I chose Meditation and Its Practice by Swami Rama as a recommended reading. I felt meditation is the area I needed to focus on in the present moment. I have been practicing meditation for some time now and this book really clarified a lot of questions i had regarding the practice
I will admit, several years ago no one could convince me to meditate. Coming from a religious background, I too considered it foreign and for other religions. I was afraid of the concept. My religion made me fearful, but my inner self knew there was more out there than just dogma and set principles. I did not experience or try meditation until I found Yoga. I saw an advertisement and decided to give it a whirl. It completely changed my life from the first practice.
The book was not very lengthy, but flowing with information that was extremely helpful for me. Swami Rama defines the word meditation and the confusions of its practice. He stresses well on how you are not focused on the outer world during meditation. He discusses clearly how most of society teaches us mainly about the external world for survival. I agree with this statement because I knew no one during my adolescence and young adulthood who knew how to connect with their inner body. Meditation is the way to connect with our inner self.
“Meditation is a practice”, Swami writes in the book. Swami goes on to explain that it takes time and patience to quiet the mind chatter: “Meditation is simply a quiet, effortless, one-pointed focus of attention and awareness.” Simple, but not easy, it is a practice.
It was wonderful to know that in meditation, it is impossible to empty the mind. I think a lot of people get discouraged thinking that we do have to empty the mind. Swami Rama teaches that by focusing attention inwardly, we can slow down the mind chatter (worrying, planning, thinking, and reasoning). Swami writes, “Only meditation teaches us to fully experience the now, which is our link with the eternal.” I believe that is for certain. An acquaintance once said to me, “I feel prayer is speaking to the divine and meditation is listening to the divine.”

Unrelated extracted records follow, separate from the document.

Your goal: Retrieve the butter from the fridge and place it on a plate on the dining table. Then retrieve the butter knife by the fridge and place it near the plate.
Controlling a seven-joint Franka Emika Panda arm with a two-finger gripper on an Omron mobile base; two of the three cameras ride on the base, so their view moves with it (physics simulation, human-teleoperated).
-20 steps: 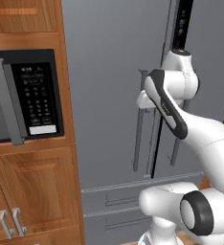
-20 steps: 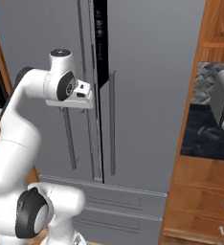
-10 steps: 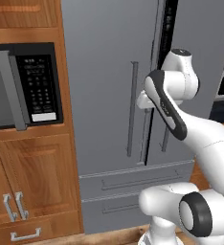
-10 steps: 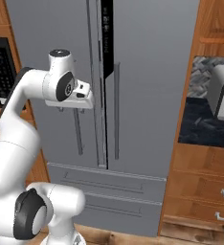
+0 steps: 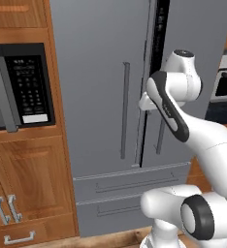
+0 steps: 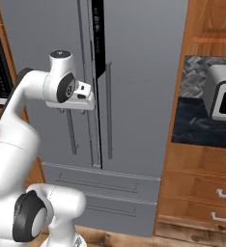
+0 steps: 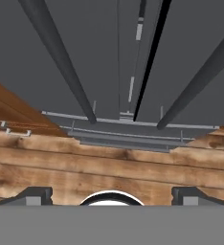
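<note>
A tall, matte grey French-door fridge (image 5: pixel 101 97) fills the middle of the kitchen wall, its two flat doors fitted with long, slim vertical bar handles (image 5: pixel 124 110) and split by a dark gap where the left door stands slightly ajar; two wide drawers with recessed pulls sit beneath. Seen from the hand camera, looking down along the doors, the same handles (image 7: pixel 61 60) run as smooth grey rods toward the drawer fronts, with knotty, warm-toned wooden floor planks (image 7: pixel 109 167) below. The gripper (image 7: pixel 111 196) has its two dark, blocky tips set far apart at the bottom of that view, spread wide with nothing between them. The white arm rises from its rounded base, bends at a dark elbow joint and carries its wrist close in front of the door seam at mid-height. To the left, a black-fronted microwave (image 5: pixel 23 87) with a keypad is set into panelled wood cabinets (image 5: pixel 28 184). To the right, a white toaster oven (image 6: pixel 221 91) sits in a wooden alcove backed with patterned tile.
</note>
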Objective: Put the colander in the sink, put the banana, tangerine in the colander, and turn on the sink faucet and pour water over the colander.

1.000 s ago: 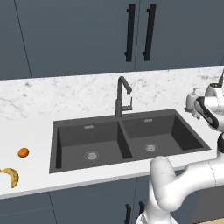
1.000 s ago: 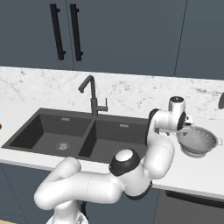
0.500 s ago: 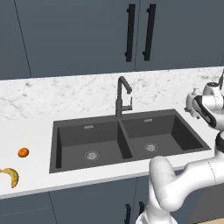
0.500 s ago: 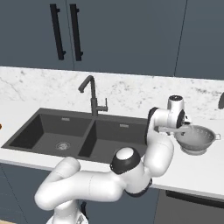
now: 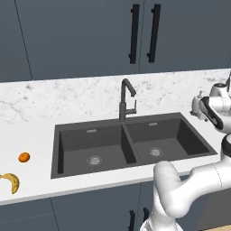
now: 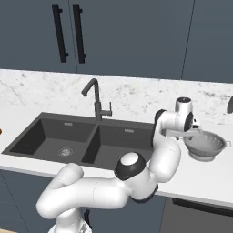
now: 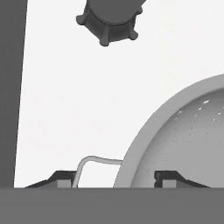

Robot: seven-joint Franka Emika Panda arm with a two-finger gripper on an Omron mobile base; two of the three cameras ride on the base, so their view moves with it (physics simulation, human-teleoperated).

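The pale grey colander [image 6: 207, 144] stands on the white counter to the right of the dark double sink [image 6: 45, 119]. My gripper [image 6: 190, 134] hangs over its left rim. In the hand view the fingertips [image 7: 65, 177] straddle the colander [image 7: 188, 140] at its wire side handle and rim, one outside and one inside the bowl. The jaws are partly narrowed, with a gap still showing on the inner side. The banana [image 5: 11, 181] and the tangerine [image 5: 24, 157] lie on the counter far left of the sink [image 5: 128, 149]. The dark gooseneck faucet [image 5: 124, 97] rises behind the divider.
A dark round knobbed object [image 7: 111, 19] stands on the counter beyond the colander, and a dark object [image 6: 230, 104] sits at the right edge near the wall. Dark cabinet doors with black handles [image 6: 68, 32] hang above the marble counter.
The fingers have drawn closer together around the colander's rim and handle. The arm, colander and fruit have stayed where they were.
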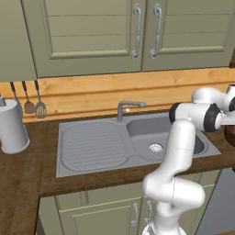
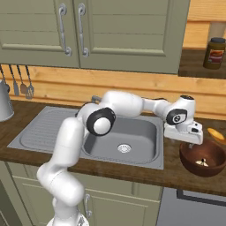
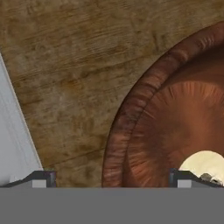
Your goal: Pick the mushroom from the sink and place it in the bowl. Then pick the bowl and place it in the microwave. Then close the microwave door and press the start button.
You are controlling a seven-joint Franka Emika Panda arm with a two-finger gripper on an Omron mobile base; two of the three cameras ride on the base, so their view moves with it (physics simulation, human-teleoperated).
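The bowl (image 3: 162, 118) was cut off by the hand view's right edge. The mushroom (image 3: 205, 164) was half hidden behind a fingertip (image 3: 183, 178) and cropped at the frame's edge.

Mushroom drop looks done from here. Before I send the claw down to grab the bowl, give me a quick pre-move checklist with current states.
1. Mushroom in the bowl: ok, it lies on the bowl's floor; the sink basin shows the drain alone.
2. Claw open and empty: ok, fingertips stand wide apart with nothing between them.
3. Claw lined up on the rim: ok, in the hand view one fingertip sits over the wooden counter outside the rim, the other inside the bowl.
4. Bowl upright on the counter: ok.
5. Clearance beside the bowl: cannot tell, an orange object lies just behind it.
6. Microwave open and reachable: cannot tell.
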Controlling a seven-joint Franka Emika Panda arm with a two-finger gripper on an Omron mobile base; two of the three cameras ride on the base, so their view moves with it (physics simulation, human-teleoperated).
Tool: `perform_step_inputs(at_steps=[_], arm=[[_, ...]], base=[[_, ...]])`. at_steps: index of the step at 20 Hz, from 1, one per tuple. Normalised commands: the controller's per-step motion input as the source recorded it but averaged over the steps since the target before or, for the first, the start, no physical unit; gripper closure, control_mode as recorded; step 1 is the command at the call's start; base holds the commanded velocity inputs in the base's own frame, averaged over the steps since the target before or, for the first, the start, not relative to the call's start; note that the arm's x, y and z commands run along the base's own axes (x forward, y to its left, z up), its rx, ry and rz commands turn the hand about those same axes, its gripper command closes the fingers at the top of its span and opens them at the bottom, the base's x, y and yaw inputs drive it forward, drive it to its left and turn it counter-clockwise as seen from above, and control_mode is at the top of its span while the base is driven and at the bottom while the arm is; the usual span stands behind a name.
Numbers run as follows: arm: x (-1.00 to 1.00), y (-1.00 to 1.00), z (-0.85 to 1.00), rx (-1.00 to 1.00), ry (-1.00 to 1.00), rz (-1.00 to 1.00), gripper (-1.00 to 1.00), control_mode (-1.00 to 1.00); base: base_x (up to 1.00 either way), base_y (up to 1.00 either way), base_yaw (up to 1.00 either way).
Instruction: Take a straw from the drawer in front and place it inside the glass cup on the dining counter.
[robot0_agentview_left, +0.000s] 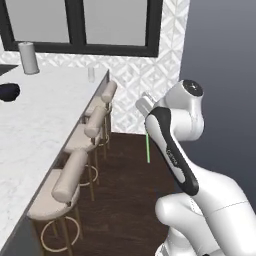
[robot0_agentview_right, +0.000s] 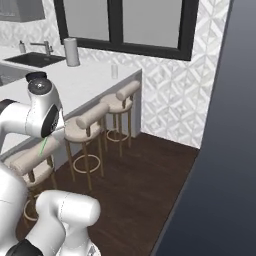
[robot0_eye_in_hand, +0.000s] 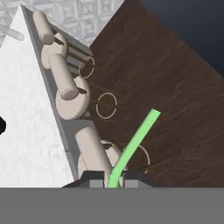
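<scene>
Counter: dining counter (robot0_agentview_left: 35, 135), white marble-look, along a patterned wall under dark windows.
Floor: dark wood.
Stools: three stools (robot0_agentview_left: 65, 187) line the counter edge.
Cup: glass cup (robot0_agentview_left: 91, 74) at the far corner, apparently empty.
Others: paper towel roll (robot0_agentview_left: 28, 58) at 11 o'clock, dark bowl (robot0_agentview_left: 9, 92) at 9.
Gripper: gripper (robot0_eye_in_hand: 114, 180) clamped on the straw (robot0_eye_in_hand: 135, 142), above the floor.

Smooth green plastic-looking straw (robot0_eye_in_hand: 133, 144) in the claw (robot0_eye_in_hand: 114, 178); below it, dark wood-grain floor (robot0_eye_in_hand: 175, 87) (matt), white marble-look counter (robot0_eye_in_hand: 26, 113) alongside.

Both base cams sit behind my arm, sharing desk (robot0_agentview_left: 45, 130) and stools (robot0_agentview_left: 67, 187); hand cam looks down close over them.
</scene>
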Motion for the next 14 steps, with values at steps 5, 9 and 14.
perform_step_inputs(at_steps=[5, 9, 14], arm=[[0.0, 0.0, 0.0, 0.0, 0.0, 0.0, 1.0, 1.0], [0.0, 0.0, 0.0, 0.0, 0.0, 0.0, 1.0, 1.0], [0.0, 0.0, 0.0, 0.0, 0.0, 0.0, 1.0, 1.0]], base=[[0.83, -0.9, 0.47], [0.81, -0.99, 0.42], [0.8, -1.0, 0.39]])
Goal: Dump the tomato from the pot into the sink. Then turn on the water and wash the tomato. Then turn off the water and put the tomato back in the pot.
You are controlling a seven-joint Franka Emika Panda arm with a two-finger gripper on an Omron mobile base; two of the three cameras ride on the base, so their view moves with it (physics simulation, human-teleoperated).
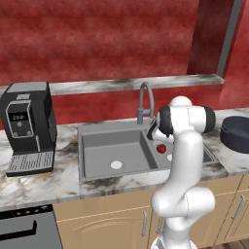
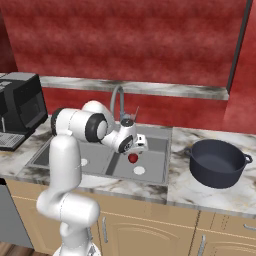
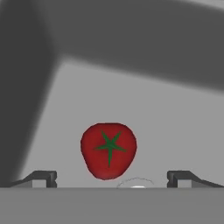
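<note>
red walls back the marble counter (image 1: 58, 180) where my arm reaches down into the right basin of the sink (image 2: 150, 167). my claw (image 3: 111, 178) hangs spread wide, nothing pinched, fingertips (image 3: 41, 178) standing apart on both sides of the tomato (image 3: 108, 150), which lies on the basin floor just ahead of me, green star up, beside the pale drain (image 2: 139, 170). off to my right the pot (image 2: 217, 162) sits upright on the counter, well apart.
</note>
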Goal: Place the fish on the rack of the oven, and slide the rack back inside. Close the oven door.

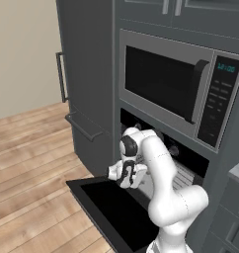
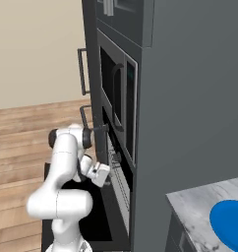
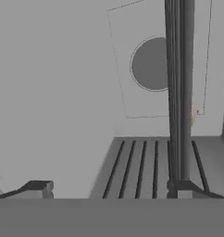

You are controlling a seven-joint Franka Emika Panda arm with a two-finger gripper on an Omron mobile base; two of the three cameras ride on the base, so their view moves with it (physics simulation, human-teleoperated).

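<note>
The oven [image 1: 190,157] sits under the microwave, and its door [image 1: 109,207] lies folded down flat, black glass up. My gripper [image 1: 131,178] reaches over the door into the oven's mouth. The rack [image 1: 183,176] shows as grey wires just behind my forearm. In the rolled hand view the rack [image 3: 178,92] appears edge-on as a dark upright strip. My gripper [image 3: 109,187] is open, its fingertips [image 3: 37,187] far apart, the right one at the rack's near edge. A faint yellowish speck [image 3: 194,118] sits against the rack; I cannot tell whether it is the fish.
A microwave [image 1: 176,84] with a keypad is mounted above the oven. A tall grey cabinet [image 1: 84,74] with a bar handle stands to the left. A blue plate [image 2: 231,224] rests on the marble counter [image 2: 194,206] at the right. Wooden floor spreads left of the door.
</note>
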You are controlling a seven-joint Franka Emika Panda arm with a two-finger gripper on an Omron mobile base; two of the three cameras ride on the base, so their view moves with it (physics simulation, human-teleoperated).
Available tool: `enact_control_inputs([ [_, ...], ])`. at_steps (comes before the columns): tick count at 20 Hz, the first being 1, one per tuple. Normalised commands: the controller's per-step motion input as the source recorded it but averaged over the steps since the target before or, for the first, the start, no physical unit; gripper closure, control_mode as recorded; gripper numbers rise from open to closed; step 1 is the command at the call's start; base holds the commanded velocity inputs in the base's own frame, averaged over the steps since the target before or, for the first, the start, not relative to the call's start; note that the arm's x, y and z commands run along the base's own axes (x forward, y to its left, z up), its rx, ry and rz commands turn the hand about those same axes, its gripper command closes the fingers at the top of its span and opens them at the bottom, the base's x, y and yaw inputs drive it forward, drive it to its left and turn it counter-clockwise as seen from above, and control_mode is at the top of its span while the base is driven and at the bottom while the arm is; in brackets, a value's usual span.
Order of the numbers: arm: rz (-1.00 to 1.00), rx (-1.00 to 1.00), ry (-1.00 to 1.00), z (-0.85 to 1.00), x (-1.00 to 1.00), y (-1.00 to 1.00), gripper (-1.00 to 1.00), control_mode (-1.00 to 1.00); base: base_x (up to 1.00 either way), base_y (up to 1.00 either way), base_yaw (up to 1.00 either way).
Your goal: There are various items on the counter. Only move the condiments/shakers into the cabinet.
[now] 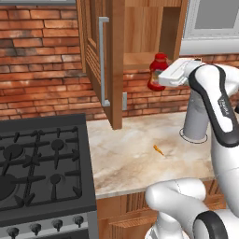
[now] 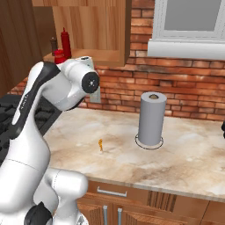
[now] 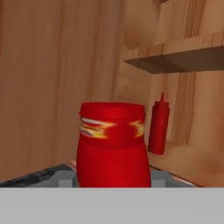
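Left base view: you see the arm reaching up and away from the surface [image 1: 140, 140], its white wrist level with the open cabinet [image 1: 116, 56]. The claw [image 1: 158, 74] meets the curvy red bottle [image 1: 158, 65] just in front of the cabinet's lower shelf, so the shelf lies straight ahead, on the far side. The bottle's long axis looks upright. The tiny orange piece [image 1: 158, 150] lies alone on the surface below, near the grey paper towel roll [image 1: 193, 121].

Right base view: the elbow is bent high and the forearm points left toward the cabinet. The slim red bottle [image 2: 66, 42] and the dark shaker [image 2: 54, 45] stand on the shelf, with the curvy bottle's cap just in front of them.

Hand view: the curvy bottle stands close between the fingertips, upright. You can judge the claw narrowed around it and carrying it, though the pads themselves are hidden. The slim bottle stands farther back and to the right, so set down left of it.
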Motion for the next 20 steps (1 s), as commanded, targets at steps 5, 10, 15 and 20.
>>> enact_control_inputs([
  [5,-0.03,0.00,0.04,0.29,0.20,-0.26,1.00,-1.00,0.00,0.00,0.00],
  [10,-0.09,0.00,0.01,0.12,0.13,-0.05,1.00,-1.00,0.00,0.00,0.00],
  [15,-0.17,0.00,0.00,0.05,0.14,0.00,1.00,-1.00,0.00,0.00,0.00],
  [20,-0.17,0.00,0.00,0.00,0.32,0.00,1.00,-1.00,0.00,0.00,0.00],
])
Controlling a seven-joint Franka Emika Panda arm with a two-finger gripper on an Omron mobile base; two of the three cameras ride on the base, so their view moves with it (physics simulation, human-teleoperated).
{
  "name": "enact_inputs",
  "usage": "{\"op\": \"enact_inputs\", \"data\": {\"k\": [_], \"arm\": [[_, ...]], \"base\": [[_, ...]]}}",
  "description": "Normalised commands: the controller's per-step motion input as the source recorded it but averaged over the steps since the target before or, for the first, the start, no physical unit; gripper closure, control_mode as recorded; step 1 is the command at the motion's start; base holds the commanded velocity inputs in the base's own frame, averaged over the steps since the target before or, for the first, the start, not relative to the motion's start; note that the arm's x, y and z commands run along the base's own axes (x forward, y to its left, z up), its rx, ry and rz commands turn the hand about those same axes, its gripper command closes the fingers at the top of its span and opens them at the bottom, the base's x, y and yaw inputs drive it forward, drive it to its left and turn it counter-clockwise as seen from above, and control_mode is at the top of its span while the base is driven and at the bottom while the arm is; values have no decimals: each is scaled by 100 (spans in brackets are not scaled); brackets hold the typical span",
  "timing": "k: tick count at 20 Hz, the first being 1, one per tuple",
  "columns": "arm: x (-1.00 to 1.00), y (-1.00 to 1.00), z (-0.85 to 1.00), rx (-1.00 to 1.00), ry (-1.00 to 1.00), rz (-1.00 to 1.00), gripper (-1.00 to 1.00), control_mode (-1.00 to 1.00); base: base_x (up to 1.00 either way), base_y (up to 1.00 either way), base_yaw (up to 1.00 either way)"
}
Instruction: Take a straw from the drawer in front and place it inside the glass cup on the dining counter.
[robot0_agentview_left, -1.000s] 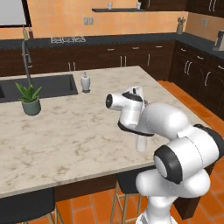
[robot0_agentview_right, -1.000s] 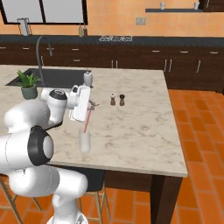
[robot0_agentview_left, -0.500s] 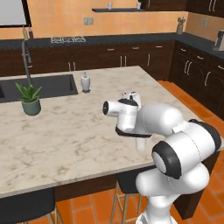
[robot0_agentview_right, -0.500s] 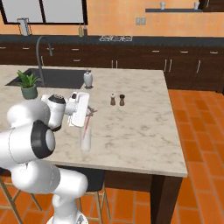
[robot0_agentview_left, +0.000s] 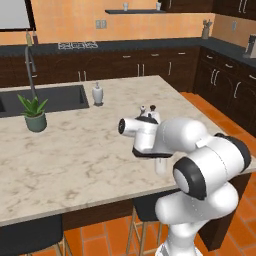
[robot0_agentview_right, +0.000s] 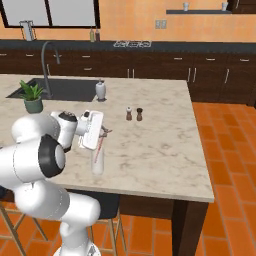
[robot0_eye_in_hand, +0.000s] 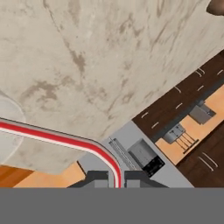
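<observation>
My gripper (robot0_agentview_right: 104, 132) is shut on the red-and-white striped straw (robot0_agentview_right: 99, 146) and hangs just above the glass cup (robot0_agentview_right: 97, 163). The cup stands on the marble dining counter (robot0_agentview_right: 160, 145) near its front edge. The straw slants down from the fingers, and its lower end is inside the cup. In the hand view the straw (robot0_eye_in_hand: 65, 139) curves left from the gripper (robot0_eye_in_hand: 116, 180) to the cup's rim (robot0_eye_in_hand: 9, 127). In the left base view the cup (robot0_agentview_left: 160, 165) peeks out below the white hand. The drawer is out of view.
Salt and pepper shakers (robot0_agentview_right: 134, 114) stand beyond the cup. A white soap dispenser (robot0_agentview_right: 100, 90), a potted plant (robot0_agentview_right: 32, 97) and the sink with its faucet (robot0_agentview_right: 49, 55) are farther back left. The counter's front edge is close to the cup.
The hand has come down and a little toward the counter's front edge, carrying the straw lower into the cup. The cup has stayed in place.
</observation>
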Motion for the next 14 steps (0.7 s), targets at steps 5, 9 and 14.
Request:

Swami Rama gives a solid definition of what meditation is not. Meditation is not contemplating or thinking, hypnosis or autosuggestion, and definitely not a religion. After explaining what meditation is not, Swami continues with what you will need to learn to meditate. This all seems encouraging coming from the reading. How to prepare for meditation was discussed as most important. The first step was to cleanse the body, then to stretch, relax, and calm the mind and nervous system, and finally to sit in meditation. I believe a lot of people would think they had no time to prepare for this. Sometimes, I only have a small block of time to meditate and only prepare by washing my hands and sitting comfortably. I have wonderful experiences when I do a short preparation and when the preparation is lengthier. Other factors influencing meditation seemed to be right on: “Urges for food, sex, sleep, and self-preservation have to be skillfully managed to progress in meditation.”
It was encouraging to read about how the seated positions were not mandatory. Knowing that a simple cross-legged position is perfect makes the meditation process easier.
I use mantras on occasion, but for the most part, I use breathing exercises and focus on the breath. Swami Rama discusses the essentials of the breath awareness as well. I noticed from practicing yoga regularly, the balance between the mind, body, and spirit. Swami writes, “The breath is a bridge between the body and mind.” The breath can show us the defects in its flow, mentioned in the reading as: shallowness, jerkiness, noise, and extended pause between inhalation and exhalation. As meditation practice progresses, these “defects” slowly lessen. Swami teaches many breathing techniques in the book. I plan to try them all at some point.
One fascinating thing I learned was regarding our nostrils and the fact that they were not both so active at the same time. I have practiced Alternate Nostril breathing not really realizing why. I rarely did it for that reason. Realizing the purpose is ”to develop the skill to voluntarily control the breathing process and to create a joyful, deep state of mind that is conductive to meditation by learning to open the nostrils simultaneously” was pleasing to me. I plan to begin practicing the technique very soon.
Swami briefly describes the four distinct functions of the mind: manas, buddhi, ahamkara, and chitta. We should take care of these functions and study them well. He also speaks about " taking care of your external behaviors, so that you may not acquire the diseases transmitted through unhealthy food, sex, or imbalanced ways of living."
Swami writes, “Human emotion is an immense power, which usually operates below the surface of the lake of mind, like a shark swimming under water. If that emotion is not guided, it can contaminate the whole lake.” I realize I cannot remain content or satisfied without cleansing, yoga, or meditation. I truly believe that “Meditation creates fearlessness.” And as Swami instructs, “The final step in meditation is to remain in silence. This silence can not be described; it is inexplicable. This silence opens the door to intuitive knowledge, and then the past, present, and future are revealed to the student."